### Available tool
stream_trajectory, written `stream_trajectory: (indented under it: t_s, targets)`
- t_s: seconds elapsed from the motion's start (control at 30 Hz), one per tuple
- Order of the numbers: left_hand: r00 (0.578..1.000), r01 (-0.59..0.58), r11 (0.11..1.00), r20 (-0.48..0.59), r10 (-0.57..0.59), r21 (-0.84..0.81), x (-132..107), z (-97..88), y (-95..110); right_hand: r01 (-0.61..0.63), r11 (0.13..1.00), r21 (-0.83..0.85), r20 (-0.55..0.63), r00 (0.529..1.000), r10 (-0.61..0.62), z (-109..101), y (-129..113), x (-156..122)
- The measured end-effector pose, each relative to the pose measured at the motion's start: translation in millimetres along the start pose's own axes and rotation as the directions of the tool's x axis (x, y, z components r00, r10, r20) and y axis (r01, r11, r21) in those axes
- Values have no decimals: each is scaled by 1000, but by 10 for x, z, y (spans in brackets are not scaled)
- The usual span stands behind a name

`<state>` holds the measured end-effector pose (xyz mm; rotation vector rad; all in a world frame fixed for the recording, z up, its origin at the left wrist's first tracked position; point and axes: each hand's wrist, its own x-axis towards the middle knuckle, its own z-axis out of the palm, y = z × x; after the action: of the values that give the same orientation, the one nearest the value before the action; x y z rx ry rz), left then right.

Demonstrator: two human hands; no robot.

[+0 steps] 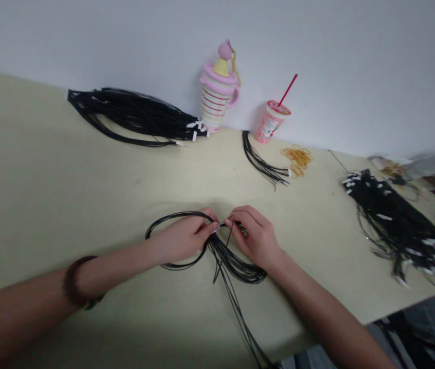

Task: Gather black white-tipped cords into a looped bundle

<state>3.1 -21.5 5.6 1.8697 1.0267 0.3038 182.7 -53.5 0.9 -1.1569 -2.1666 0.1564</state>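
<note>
A bundle of thin black cables lies looped in front of me, with several loose strands trailing down toward the table's front edge. My left hand pinches the bundle at its middle, and one loop passes around behind the wrist. Close beside it, my right hand is closed on the same cables, its thumb and forefinger holding a thin strand. Something small and whitish shows between the two hands, too small to name. The fingers partly hide the gripped part of the bundle.
Along the wall stand a pile of black cables with white ends, a pink-lidded cup and a pink drink cup with a straw. A small cable bunch, yellow rubber bands and another cable pile lie to the right.
</note>
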Motion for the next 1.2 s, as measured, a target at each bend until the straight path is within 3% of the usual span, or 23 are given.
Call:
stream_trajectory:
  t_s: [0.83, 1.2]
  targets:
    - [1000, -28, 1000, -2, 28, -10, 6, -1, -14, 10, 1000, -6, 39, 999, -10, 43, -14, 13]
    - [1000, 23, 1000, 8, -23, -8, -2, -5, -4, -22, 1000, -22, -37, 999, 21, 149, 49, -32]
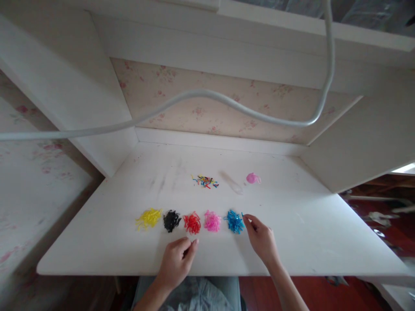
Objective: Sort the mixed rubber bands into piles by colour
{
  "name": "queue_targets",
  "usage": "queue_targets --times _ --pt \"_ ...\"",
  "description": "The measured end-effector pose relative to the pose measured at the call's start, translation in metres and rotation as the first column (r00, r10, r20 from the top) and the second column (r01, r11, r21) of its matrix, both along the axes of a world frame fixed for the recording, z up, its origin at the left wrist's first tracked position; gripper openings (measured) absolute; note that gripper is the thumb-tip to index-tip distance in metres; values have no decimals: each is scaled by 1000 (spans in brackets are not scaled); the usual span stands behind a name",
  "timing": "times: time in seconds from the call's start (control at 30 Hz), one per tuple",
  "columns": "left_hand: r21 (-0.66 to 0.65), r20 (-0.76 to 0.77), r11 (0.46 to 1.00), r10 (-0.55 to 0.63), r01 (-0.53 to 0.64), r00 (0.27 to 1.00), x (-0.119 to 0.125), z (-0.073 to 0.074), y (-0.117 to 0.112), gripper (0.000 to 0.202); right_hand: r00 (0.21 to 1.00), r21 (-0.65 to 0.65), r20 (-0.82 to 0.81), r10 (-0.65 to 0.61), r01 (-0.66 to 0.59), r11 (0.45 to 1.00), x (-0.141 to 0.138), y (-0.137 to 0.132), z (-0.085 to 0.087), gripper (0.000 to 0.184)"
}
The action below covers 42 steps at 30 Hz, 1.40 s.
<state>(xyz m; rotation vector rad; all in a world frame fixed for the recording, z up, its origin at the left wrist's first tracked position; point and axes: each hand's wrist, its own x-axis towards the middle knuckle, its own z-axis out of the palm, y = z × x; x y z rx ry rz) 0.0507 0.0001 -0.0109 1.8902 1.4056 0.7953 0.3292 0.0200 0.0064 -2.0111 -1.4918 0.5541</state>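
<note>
My right hand [262, 239] pinches a small blue rubber band [242, 214] between thumb and forefinger, just right of the blue pile of bands [235, 221]. Below the red pile [192, 223], my left hand [177, 261] is closed, and anything inside its fingers is hidden. The pink pile [212, 221], the black pile [171, 220] and the yellow pile [149, 218] lie in the same row. Farther back is a small heap of mixed-colour bands [206, 181].
A round pink item [252, 178] lies toward the back right, with a pale translucent strip [231, 182] to its left. The white desk [106, 242] has side panels and a back wall. A thick white cable [207, 93] hangs across the view above the desk.
</note>
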Motion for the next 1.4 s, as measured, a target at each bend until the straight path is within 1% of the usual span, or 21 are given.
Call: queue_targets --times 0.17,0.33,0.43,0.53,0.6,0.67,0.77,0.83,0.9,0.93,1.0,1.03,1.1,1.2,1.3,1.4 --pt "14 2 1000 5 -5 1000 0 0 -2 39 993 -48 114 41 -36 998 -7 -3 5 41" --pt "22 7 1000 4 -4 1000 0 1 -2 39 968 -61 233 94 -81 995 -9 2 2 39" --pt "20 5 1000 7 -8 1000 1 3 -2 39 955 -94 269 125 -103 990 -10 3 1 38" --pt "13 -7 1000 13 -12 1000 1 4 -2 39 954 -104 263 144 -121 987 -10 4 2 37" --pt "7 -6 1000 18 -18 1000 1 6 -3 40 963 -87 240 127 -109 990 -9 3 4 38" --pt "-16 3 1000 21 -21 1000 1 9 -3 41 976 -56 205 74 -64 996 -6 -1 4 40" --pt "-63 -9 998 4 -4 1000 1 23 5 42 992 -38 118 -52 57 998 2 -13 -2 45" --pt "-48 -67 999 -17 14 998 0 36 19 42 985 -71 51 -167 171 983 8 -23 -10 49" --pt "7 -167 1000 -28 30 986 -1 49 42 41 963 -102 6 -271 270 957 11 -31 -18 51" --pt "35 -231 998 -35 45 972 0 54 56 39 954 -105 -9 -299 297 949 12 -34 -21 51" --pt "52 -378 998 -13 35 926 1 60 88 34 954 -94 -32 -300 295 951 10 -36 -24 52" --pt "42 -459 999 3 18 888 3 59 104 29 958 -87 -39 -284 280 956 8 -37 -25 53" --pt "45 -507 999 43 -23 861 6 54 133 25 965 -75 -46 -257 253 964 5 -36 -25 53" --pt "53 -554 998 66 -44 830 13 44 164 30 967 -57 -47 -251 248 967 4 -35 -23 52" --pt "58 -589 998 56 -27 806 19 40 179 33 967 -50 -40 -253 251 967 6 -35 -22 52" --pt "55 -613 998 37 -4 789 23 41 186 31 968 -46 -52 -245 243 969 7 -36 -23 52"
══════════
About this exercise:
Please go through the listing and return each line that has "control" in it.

Reply:
- t_s: seconds elapsed from the motion's start (control at 30 Hz), one per tuple
  "timing": "times: time in seconds from the call's start (control at 30 Hz), one per tuple",

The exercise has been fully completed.